The listing that follows must be given again in full and exactly.

^^^^

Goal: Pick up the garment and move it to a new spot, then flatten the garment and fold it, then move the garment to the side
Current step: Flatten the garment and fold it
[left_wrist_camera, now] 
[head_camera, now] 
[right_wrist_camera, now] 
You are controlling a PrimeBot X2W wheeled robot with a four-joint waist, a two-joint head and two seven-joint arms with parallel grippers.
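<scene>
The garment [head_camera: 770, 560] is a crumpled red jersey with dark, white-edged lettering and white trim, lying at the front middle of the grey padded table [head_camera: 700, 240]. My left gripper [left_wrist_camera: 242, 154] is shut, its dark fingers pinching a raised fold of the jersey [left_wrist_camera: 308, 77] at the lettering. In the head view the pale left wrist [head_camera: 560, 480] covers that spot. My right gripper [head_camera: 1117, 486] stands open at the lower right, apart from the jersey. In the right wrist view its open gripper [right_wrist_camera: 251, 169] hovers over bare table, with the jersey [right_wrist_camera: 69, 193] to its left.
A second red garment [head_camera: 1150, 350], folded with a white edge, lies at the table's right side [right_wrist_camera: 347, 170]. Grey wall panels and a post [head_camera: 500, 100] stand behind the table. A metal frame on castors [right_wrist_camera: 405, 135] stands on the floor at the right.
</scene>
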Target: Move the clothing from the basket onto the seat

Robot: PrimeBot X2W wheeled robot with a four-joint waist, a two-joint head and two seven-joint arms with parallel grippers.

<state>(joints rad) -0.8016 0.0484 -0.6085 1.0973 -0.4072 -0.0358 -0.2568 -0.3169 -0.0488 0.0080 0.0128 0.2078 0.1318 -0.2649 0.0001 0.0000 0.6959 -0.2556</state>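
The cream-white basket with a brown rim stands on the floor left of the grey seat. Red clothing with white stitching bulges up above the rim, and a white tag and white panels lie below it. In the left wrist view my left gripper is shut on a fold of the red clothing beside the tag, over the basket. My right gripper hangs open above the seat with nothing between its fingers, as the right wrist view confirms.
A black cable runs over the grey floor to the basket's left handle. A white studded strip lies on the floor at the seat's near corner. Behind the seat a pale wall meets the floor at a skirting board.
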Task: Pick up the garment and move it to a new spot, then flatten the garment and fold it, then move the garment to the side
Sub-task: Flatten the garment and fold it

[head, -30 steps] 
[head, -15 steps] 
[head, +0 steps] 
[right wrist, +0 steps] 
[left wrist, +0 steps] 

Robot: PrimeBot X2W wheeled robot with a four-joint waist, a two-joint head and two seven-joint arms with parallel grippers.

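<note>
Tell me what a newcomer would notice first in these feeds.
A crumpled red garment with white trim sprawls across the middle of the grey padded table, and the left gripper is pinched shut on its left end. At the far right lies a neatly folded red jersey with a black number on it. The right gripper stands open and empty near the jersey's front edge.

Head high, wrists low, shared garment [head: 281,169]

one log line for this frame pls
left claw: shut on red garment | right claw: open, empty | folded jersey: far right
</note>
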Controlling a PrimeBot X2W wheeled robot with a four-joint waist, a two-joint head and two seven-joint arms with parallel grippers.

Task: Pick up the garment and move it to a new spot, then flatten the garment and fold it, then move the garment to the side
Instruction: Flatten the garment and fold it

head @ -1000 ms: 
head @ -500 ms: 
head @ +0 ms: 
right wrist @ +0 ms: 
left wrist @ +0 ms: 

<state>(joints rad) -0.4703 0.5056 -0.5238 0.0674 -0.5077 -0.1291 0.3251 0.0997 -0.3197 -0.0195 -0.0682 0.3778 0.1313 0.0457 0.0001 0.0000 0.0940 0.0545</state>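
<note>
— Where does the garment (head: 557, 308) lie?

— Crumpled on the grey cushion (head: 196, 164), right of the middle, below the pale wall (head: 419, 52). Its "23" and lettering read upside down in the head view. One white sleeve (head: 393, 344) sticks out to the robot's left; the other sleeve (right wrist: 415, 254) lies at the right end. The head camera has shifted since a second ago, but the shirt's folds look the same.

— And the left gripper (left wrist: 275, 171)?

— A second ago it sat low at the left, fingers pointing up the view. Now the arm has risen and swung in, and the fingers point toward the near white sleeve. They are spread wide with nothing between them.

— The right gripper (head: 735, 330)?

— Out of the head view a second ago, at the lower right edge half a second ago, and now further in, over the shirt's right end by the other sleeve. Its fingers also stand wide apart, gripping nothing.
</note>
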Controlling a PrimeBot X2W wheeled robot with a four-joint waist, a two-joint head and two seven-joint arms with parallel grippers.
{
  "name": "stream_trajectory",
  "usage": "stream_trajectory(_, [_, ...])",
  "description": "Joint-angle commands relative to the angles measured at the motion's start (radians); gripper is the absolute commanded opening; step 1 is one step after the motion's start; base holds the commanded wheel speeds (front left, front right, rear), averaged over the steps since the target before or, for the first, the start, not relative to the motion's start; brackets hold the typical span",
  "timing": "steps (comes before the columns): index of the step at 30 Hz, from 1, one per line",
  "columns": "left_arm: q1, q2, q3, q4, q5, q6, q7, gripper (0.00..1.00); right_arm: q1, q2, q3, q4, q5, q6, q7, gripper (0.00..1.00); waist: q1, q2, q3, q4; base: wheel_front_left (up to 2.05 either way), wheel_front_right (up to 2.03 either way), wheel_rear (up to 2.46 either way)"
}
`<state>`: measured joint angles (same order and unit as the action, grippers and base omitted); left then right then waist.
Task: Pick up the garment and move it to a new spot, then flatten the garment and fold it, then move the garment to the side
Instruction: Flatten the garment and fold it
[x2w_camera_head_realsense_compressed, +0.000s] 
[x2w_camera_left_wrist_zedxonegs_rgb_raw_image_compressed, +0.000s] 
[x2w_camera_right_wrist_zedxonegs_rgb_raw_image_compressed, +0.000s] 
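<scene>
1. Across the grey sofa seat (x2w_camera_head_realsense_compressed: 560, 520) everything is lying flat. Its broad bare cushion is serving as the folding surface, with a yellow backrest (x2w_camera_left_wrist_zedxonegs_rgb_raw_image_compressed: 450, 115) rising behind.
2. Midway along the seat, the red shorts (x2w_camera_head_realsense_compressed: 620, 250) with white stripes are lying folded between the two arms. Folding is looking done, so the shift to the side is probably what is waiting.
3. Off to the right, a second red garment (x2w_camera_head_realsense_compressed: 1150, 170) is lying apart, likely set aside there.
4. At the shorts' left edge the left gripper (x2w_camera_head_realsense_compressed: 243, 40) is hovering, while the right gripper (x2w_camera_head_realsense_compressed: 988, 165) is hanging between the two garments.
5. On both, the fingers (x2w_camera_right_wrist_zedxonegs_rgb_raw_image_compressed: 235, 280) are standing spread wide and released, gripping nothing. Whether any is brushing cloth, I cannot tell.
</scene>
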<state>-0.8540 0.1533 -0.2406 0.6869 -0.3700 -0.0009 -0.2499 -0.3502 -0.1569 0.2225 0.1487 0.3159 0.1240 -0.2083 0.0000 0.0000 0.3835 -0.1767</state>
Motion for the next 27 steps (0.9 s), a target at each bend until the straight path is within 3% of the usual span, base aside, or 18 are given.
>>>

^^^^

** Result for this exercise **
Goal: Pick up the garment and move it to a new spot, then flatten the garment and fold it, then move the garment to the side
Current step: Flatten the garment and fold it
[left_wrist_camera, now] 
[head_camera, now] 
[right_wrist_camera, now] 
You are controlling a PrimeBot X2W wheeled robot with a four-joint waist, a two-joint head and two seven-joint arms with parallel grippers.
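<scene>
The garment [head_camera: 770, 560] is a crumpled red jersey with dark, white-edged lettering and white trim, lying at the front middle of the grey padded table [head_camera: 700, 240]. My left gripper [left_wrist_camera: 242, 154] is shut, its dark fingers pinching a raised fold of the jersey [left_wrist_camera: 308, 77] at the lettering. In the head view the pale left wrist [head_camera: 560, 480] covers that spot. My right gripper [head_camera: 1117, 486] stands open at the lower right, apart from the jersey. In the right wrist view its open gripper [right_wrist_camera: 251, 169] hovers over bare table, with the jersey [right_wrist_camera: 69, 193] to its left.
A second red garment [head_camera: 1150, 350], folded with a white edge, lies at the table's right side [right_wrist_camera: 347, 170]. Grey wall panels and a post [head_camera: 500, 100] stand behind the table. A metal frame on castors [right_wrist_camera: 405, 135] stands on the floor at the right.
</scene>
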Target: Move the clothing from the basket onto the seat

Robot: PrimeBot X2W wheeled robot with a four-joint waist, a two-joint head and two seven-joint arms with parallel grippers.

<state>(joints rad) -0.8016 0.0484 -0.6085 1.0973 -0.4072 -0.0358 -0.2568 -0.3169 -0.0488 0.0080 0.0128 0.2078 0.1318 -0.2649 0.0001 0.0000 0.6959 -0.2556</state>
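The cream-white basket with a brown rim stands on the floor left of the grey seat. Red clothing with white stitching bulges up above the rim, and a white tag and white panels lie below it. In the left wrist view my left gripper is shut on a fold of the red clothing beside the tag, over the basket. My right gripper hangs open above the seat with nothing between its fingers, as the right wrist view confirms.
A black cable runs over the grey floor to the basket's left handle. A white studded strip lies on the floor at the seat's near corner. Behind the seat a pale wall meets the floor at a skirting board.
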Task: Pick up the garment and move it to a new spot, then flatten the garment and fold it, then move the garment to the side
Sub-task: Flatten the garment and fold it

[head, -30 steps] 
[head, -15 steps] 
[head, +0 steps] 
[right wrist, +0 steps] 
[left wrist, +0 steps] 

Robot: PrimeBot X2W wheeled robot with a four-joint waist, a two-joint head and two seven-joint arms with parallel grippers.

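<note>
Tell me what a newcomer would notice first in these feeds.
A crumpled red garment with white trim sprawls across the middle of the grey padded table, and the left gripper is pinched shut on its left end. At the far right lies a neatly folded red jersey with a black number on it. The right gripper stands open and empty near the jersey's front edge.

Head high, wrists low, shared garment [head: 281,169]

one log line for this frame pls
left claw: shut on red garment | right claw: open, empty | folded jersey: far right
</note>
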Controlling a PrimeBot X2W wheeled robot with a four-joint waist, a two-joint head and two seven-joint arms with parallel grippers.

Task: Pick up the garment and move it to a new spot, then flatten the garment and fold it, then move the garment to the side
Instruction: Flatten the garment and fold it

head @ -1000 ms: 
head @ -500 ms: 
head @ +0 ms: 
right wrist @ +0 ms: 
left wrist @ +0 ms: 

<state>(joints rad) -0.4703 0.5056 -0.5238 0.0674 -0.5077 -0.1291 0.3251 0.0997 -0.3197 -0.0195 -0.0682 0.3778 0.1313 0.0457 0.0001 0.0000 0.0940 0.0545</state>
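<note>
— Where does the garment (head: 557, 308) lie?

— Crumpled on the grey cushion (head: 196, 164), right of the middle, below the pale wall (head: 419, 52). Its "23" and lettering read upside down in the head view. One white sleeve (head: 393, 344) sticks out to the robot's left; the other sleeve (right wrist: 415, 254) lies at the right end. The head camera has shifted since a second ago, but the shirt's folds look the same.

— And the left gripper (left wrist: 275, 171)?

— A second ago it sat low at the left, fingers pointing up the view. Now the arm has risen and swung in, and the fingers point toward the near white sleeve. They are spread wide with nothing between them.

— The right gripper (head: 735, 330)?

— Out of the head view a second ago, at the lower right edge half a second ago, and now further in, over the shirt's right end by the other sleeve. Its fingers also stand wide apart, gripping nothing.
</note>
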Controlling a PrimeBot X2W wheeled robot with a four-joint waist, a two-joint head and two seven-joint arms with parallel grippers.
{
  "name": "stream_trajectory",
  "usage": "stream_trajectory(_, [_, ...])",
  "description": "Joint-angle commands relative to the angles measured at the motion's start (radians); gripper is the absolute commanded opening; step 1 is one step after the motion's start; base holds the commanded wheel speeds (front left, front right, rear), averaged over the steps since the target before or, for the first, the start, not relative to the motion's start; brackets hold the typical span",
  "timing": "steps (comes before the columns): index of the step at 30 Hz, from 1, one per line",
  "columns": "left_arm: q1, q2, q3, q4, q5, q6, q7, gripper (0.00..1.00); right_arm: q1, q2, q3, q4, q5, q6, q7, gripper (0.00..1.00); waist: q1, q2, q3, q4; base: wheel_front_left (up to 2.05 either way), wheel_front_right (up to 2.03 either way), wheel_rear (up to 2.46 either way)"
}
`<state>`: measured joint angles (same order and unit as the action, grippers and base omitted); left then right then waist.
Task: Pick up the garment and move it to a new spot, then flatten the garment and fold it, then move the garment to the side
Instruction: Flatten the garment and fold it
[x2w_camera_head_realsense_compressed, +0.000s] 
[x2w_camera_left_wrist_zedxonegs_rgb_raw_image_compressed, +0.000s] 
[x2w_camera_right_wrist_zedxonegs_rgb_raw_image_compressed, +0.000s] 
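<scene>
1. Across the grey sofa seat (x2w_camera_head_realsense_compressed: 560, 520) everything is lying flat. Its broad bare cushion is serving as the folding surface, with a yellow backrest (x2w_camera_left_wrist_zedxonegs_rgb_raw_image_compressed: 450, 115) rising behind.
2. Midway along the seat, the red shorts (x2w_camera_head_realsense_compressed: 620, 250) with white stripes are lying folded between the two arms. Folding is looking done, so the shift to the side is probably what is waiting.
3. Off to the right, a second red garment (x2w_camera_head_realsense_compressed: 1150, 170) is lying apart, likely set aside there.
4. At the shorts' left edge the left gripper (x2w_camera_head_realsense_compressed: 243, 40) is hovering, while the right gripper (x2w_camera_head_realsense_compressed: 988, 165) is hanging between the two garments.
5. On both, the fingers (x2w_camera_right_wrist_zedxonegs_rgb_raw_image_compressed: 235, 280) are standing spread wide and released, gripping nothing. Whether any is brushing cloth, I cannot tell.
</scene>
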<state>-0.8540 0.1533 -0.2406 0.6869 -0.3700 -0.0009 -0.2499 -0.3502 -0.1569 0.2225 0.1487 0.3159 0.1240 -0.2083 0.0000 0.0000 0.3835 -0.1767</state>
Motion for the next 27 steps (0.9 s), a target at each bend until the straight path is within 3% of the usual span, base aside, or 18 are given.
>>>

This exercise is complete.